Zabeirou Issa, qui vit à Bamako, la capitale du Mali, a adopté une position plus ferme : « La CEDEAO n’a aucun pouvoir, ce sont les Occidentaux qui décident pour les dirigeants de la CEDEAO. Oui, je suis très heureux de cette décision. »
A Ouagadougou, la capitale du Burkina Faso, Cissé Kabore a déclaré à la BBC qu’elle souhaitait que son pays reste dans la CEDEAO car désormais la région « ne sera plus unie comme avant ».
Que va-t-il se passer ensuite ?
Le mois dernier, la CEDEAO a déclaré qu’elle accorderait au Niger, au Burkina Faso et au Mali un délai de grâce de six mois pour qu’ils reconsidèrent leur retrait.
Cependant, lors d’une conférence de presse mercredi, le président de la Commission de la CEDEAO, Omar Alieu Touray, a déclaré : « Tout État peut décider de revenir dans la communauté à tout moment. »
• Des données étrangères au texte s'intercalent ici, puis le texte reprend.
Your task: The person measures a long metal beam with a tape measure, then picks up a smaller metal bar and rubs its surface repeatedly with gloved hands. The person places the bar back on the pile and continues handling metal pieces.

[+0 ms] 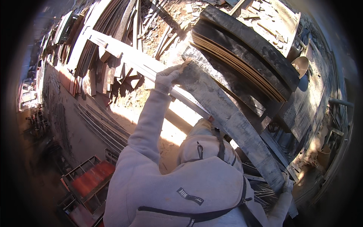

Pour consolider leur sortie de la CEDEAO et renforcer leur alliance, les trois pays ont déclaré qu’ils commenceraient à faire circuler de nouveaux passeports AES mercredi.
Ils ont également décidé d’unir leurs forces pour créer une unité militaire de 5 000 hommes pour combattre la violence djihadiste qui sévit dans le pays depuis des années.